Data Compression Study Guide

Terminology and Basics

Why compress? To save space and time.
How does compression work? Compression takes advantage of structure within data.
What sort of data does not compress well? Random data.
Lossy compression can further reduce file sizes by throwing away unimportant information.
What is the compression ratio?
Why can no compression algorithm possibly compress all bit streams?
What fraction of bitstreams can be compressed in half by a general-purpose algorithm?

Run-length coding

Huffman coding

Basic idea: Variable length codewords to represent fixed length characters. More common characters are represented by shorter codewords.
What is a prefix-free code?
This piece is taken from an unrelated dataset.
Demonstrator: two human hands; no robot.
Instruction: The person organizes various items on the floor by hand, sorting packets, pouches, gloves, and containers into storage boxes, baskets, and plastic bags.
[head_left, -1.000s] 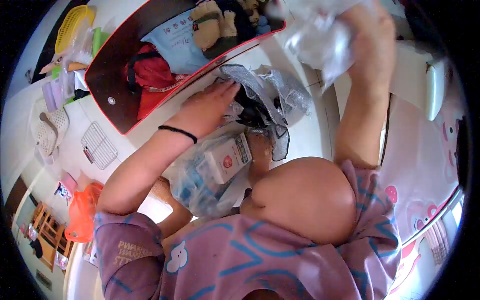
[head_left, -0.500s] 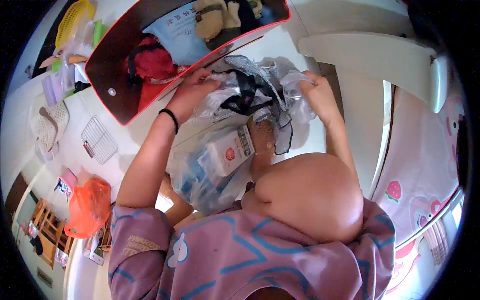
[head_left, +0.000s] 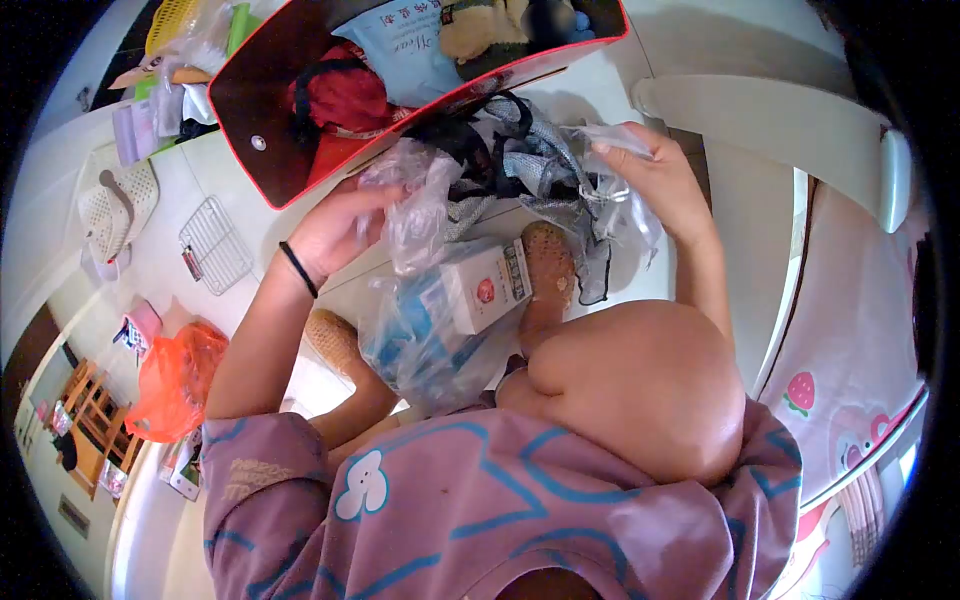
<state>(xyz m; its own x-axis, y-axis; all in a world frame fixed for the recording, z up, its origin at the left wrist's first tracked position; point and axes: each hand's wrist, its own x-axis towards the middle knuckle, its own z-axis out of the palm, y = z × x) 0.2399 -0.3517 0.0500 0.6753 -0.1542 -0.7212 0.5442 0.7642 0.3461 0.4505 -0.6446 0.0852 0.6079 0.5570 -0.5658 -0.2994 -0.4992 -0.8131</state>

Why is it important that Huffman coding use a prefix-free code? Would encoding work with a non prefix-free code? Would decoding work?
Why is it necessary to transmit the coding trie? Why don't we have to do something similar with run length encoding or LZW?
Why do we typically use an array for encoding and a trie for decoding?
You do not need to know the specifics of the binary representaiton of the Huffman trie. However, you should conceptually understand the idea of transmitting/reading the trie using an preorder traversal.

LZW

Basic idea: Fixed length codewords to represent variable length strings. More common characters are represented by shorter codewords.
Why do we typically use a trie for encoding and an array for decoding?
How do you handle the 'strange' case (where a codeword is seemingly not in the table during decoding)?